One morning I gave the dogs very large bones to chaw on and they stayed put.  All day.  At evening I decided to leave Millie out and not put her into the barn for the night.  In the morning she was with the flock where she'd been left.

A few nights she has gotten out.  We've heard the dogs barking at something, mostly behind the house, rather than across the road.  They come back.  Millie cannot get back in with the flock when she gets herself out.  Ruby can soar over a fence and return to the flock.  This morning, both dogs were "out".  We'd heard them barking madly probably around 5:30.  They showed up for breakfast while I was feeding the hens.  They followed me - okay, they followed the food - back into the flock, had breakfast and began to nap.

Millie wearing her new pink collar



Millie is calm with the sheep.  Everyone is wary of her but it is becoming less so.  Millie is happy.  She was even wearing a bit of a snarly smile the other morning, something we frequently see on Ruby.

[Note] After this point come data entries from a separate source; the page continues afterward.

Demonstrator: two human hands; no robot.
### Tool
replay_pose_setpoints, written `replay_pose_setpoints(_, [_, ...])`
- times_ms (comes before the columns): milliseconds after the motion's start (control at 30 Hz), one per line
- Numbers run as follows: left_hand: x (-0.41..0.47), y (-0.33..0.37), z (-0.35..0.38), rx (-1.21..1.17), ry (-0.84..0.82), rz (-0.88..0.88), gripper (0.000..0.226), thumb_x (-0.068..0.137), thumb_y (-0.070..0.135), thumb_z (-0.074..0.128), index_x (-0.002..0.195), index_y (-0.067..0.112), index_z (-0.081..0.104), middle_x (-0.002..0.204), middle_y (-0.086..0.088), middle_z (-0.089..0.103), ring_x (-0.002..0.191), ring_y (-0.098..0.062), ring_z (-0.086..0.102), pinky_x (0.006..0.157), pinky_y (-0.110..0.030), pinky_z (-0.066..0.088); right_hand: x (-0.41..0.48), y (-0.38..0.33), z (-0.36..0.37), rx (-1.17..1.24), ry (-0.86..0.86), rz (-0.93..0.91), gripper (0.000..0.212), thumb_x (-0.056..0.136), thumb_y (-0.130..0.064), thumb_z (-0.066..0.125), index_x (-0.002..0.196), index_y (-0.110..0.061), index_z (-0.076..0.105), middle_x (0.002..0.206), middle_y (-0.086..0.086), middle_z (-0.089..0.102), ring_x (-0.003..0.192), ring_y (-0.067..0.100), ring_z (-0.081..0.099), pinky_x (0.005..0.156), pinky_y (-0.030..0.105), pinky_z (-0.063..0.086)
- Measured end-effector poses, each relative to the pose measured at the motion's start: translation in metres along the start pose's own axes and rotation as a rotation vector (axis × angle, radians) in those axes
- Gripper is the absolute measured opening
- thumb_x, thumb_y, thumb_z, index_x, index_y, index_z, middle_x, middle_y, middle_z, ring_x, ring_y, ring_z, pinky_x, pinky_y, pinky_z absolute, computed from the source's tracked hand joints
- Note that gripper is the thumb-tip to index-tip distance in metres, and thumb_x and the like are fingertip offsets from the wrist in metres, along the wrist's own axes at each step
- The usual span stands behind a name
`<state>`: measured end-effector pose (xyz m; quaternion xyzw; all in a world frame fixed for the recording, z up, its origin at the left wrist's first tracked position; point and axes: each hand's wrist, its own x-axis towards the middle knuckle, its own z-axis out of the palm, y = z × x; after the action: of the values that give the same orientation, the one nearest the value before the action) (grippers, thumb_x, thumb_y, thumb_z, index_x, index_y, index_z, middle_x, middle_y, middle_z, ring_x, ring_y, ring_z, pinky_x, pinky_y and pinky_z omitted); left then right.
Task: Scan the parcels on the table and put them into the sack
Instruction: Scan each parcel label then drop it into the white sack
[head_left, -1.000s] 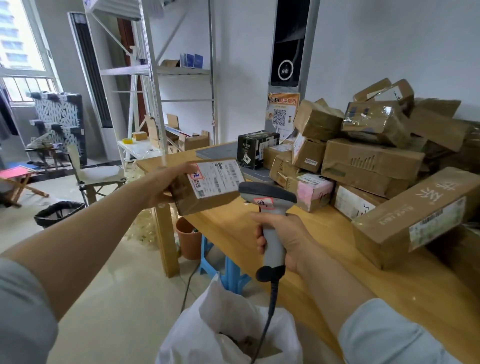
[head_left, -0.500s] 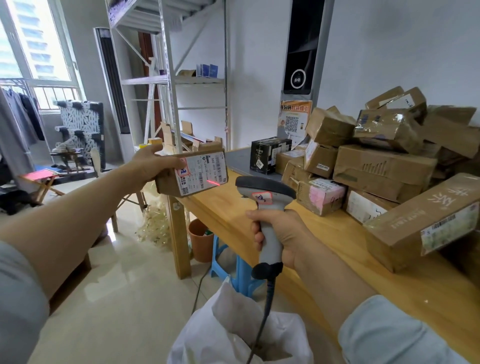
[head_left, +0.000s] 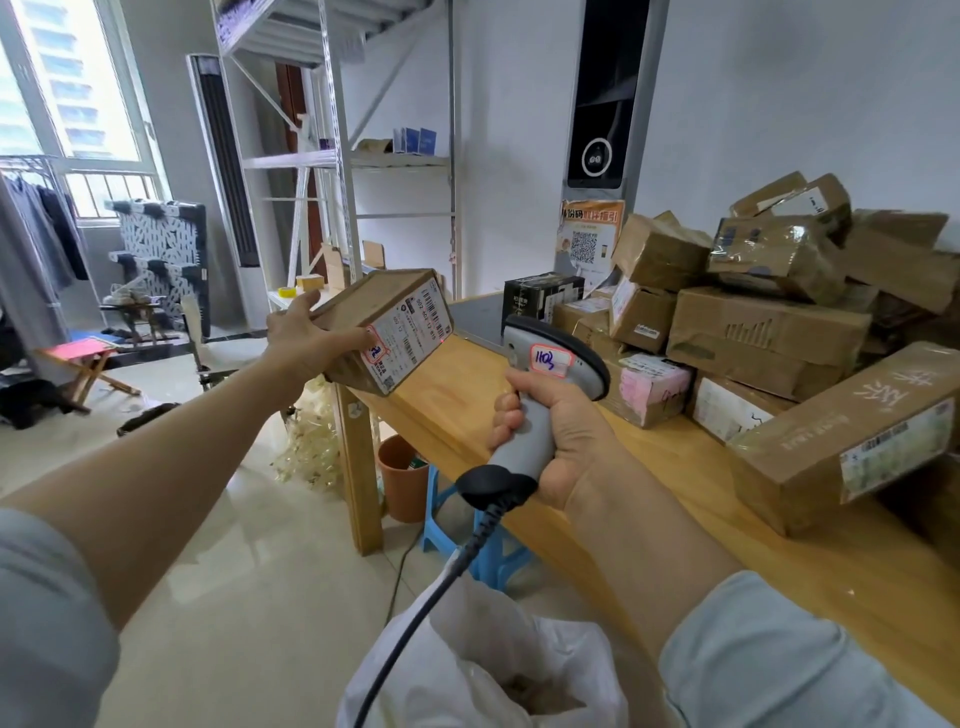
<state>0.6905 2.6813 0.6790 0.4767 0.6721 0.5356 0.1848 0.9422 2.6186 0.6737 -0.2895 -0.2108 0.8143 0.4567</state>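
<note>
Head: we see parcel (head_left: 387, 332) tilted more than before, left grip (head_left: 306, 343) clamped on it; right grip (head_left: 566, 441) clamps scanner (head_left: 558, 358).

Tilted brown parcel (head_left: 384, 332), label facing grey scanner (head_left: 550, 384); white sack (head_left: 467, 670) below.

At the upper left we see a bright window (head_left: 62, 78), with dark clothes (head_left: 57, 239) hanging on a rail below it. To the right stands a tall white floor unit (head_left: 223, 171), then a pale metal shelving rack (head_left: 343, 156) carrying small blue boxes (head_left: 415, 140). At top centre a black panel (head_left: 602, 104) with a lit ring is on the wall, with an orange QR-code poster (head_left: 589, 239) just under it. At mid-left we find a red folding stool (head_left: 85, 358). Lower down, an orange bucket (head_left: 402, 478) stands beside a blue plastic stool (head_left: 504, 564).
</note>
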Motion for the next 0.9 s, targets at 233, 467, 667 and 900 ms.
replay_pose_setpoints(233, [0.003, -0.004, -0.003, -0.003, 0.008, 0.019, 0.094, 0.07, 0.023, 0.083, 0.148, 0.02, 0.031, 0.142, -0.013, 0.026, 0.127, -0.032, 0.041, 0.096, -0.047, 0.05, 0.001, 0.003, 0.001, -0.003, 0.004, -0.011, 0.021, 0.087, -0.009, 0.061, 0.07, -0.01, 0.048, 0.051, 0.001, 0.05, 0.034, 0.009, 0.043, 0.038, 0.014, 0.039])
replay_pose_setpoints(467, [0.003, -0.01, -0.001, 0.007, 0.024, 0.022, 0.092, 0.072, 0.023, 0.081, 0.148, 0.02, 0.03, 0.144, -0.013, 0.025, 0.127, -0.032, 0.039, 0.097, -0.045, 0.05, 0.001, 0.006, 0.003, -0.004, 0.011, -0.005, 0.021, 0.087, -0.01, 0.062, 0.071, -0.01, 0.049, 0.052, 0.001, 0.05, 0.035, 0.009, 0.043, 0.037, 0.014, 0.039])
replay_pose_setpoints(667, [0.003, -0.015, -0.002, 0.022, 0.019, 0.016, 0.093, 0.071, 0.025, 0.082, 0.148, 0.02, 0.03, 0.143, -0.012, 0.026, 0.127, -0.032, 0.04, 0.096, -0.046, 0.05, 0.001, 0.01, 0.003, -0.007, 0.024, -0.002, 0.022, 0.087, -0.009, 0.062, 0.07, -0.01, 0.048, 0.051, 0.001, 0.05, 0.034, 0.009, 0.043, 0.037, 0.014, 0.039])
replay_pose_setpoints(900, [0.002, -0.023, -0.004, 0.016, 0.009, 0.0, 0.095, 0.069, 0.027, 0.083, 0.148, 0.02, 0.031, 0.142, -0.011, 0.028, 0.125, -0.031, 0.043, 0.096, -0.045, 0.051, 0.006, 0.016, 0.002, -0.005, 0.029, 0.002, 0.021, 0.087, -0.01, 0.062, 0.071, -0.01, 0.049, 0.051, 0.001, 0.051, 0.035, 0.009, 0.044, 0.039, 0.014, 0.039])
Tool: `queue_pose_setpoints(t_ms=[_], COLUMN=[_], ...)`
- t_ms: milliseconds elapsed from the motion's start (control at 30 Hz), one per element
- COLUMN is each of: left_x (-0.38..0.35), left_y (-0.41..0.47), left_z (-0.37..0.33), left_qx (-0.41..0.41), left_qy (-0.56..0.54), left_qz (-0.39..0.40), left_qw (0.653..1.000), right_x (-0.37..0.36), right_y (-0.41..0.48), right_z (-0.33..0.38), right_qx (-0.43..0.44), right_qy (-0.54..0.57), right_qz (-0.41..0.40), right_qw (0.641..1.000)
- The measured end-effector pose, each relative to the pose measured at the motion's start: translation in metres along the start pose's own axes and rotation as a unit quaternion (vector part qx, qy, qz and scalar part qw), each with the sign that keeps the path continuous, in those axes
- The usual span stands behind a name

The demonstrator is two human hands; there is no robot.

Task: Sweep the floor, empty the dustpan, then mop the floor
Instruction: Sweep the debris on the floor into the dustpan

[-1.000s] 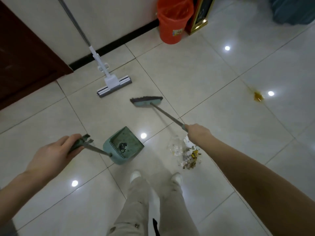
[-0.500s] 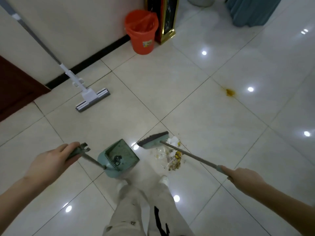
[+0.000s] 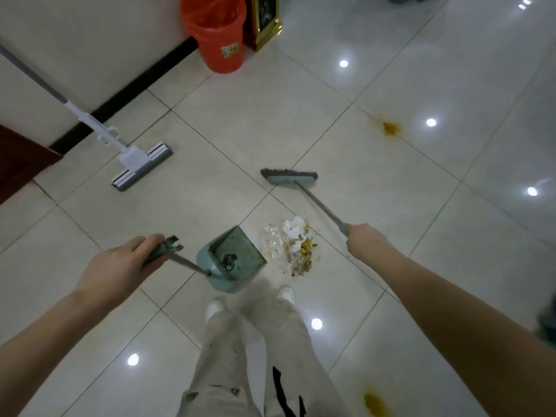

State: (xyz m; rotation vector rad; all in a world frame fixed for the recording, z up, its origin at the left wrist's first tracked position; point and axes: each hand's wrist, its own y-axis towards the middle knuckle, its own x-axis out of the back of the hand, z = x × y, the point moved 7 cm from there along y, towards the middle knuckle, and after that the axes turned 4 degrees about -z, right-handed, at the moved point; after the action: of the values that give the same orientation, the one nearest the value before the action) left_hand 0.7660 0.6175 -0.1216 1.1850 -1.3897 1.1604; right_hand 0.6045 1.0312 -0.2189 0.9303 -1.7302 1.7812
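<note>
My left hand point(image 3: 120, 266) grips the handle of a green dustpan point(image 3: 231, 261), which rests on the tiled floor just ahead of my feet with a little dark dirt inside. A pile of litter point(image 3: 293, 246), paper scraps and yellow bits, lies right beside the pan's open mouth. My right hand point(image 3: 364, 240) holds the handle of a green broom point(image 3: 288, 176), whose head sits on the floor beyond the pile. A white sponge mop point(image 3: 141, 165) leans against the wall at the left, and an orange bin point(image 3: 216, 31) lined with a bag stands by the wall at the top.
A yellow-brown stain point(image 3: 391, 127) marks the floor at the right, and another stain point(image 3: 374, 403) lies near the bottom edge. A dark wooden door point(image 3: 21, 161) is at the left. A gold-framed object point(image 3: 264, 22) stands next to the bin. My legs and white shoes are at the bottom centre.
The broom head has gone from right beside the litter out to the far side of the pile. My right hand came forward. The dustpan stayed next to the pile.
</note>
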Motion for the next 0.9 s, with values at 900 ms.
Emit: queue_pose_setpoints(t_ms=[900], left_x=[-0.029], left_y=[-0.026], left_z=[-0.02], left_qx=[-0.197], left_qy=[-0.048], left_qz=[-0.038], left_qw=[0.979], right_x=[-0.141], right_y=[-0.231], right_z=[0.035], right_qx=[-0.274], right_qy=[0.219], right_qz=[0.0], right_qw=[0.936])
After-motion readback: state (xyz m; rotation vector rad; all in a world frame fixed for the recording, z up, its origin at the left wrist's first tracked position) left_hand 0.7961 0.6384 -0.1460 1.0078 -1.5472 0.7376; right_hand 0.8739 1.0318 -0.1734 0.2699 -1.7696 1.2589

I have noted to a few people as of late how the sheep are all calm.  We have more sheep in the flock now that were born here, than were purchased elsewhere.  Many sheep allow me to touch them at random.  Few of them move away from me and none scamper away from me.  They are very comfortable in their surroundings, with their people and their dogs and - heaven forgive me should I forget - even their llama.

I will enjoy the calm for as long as possible - all of it!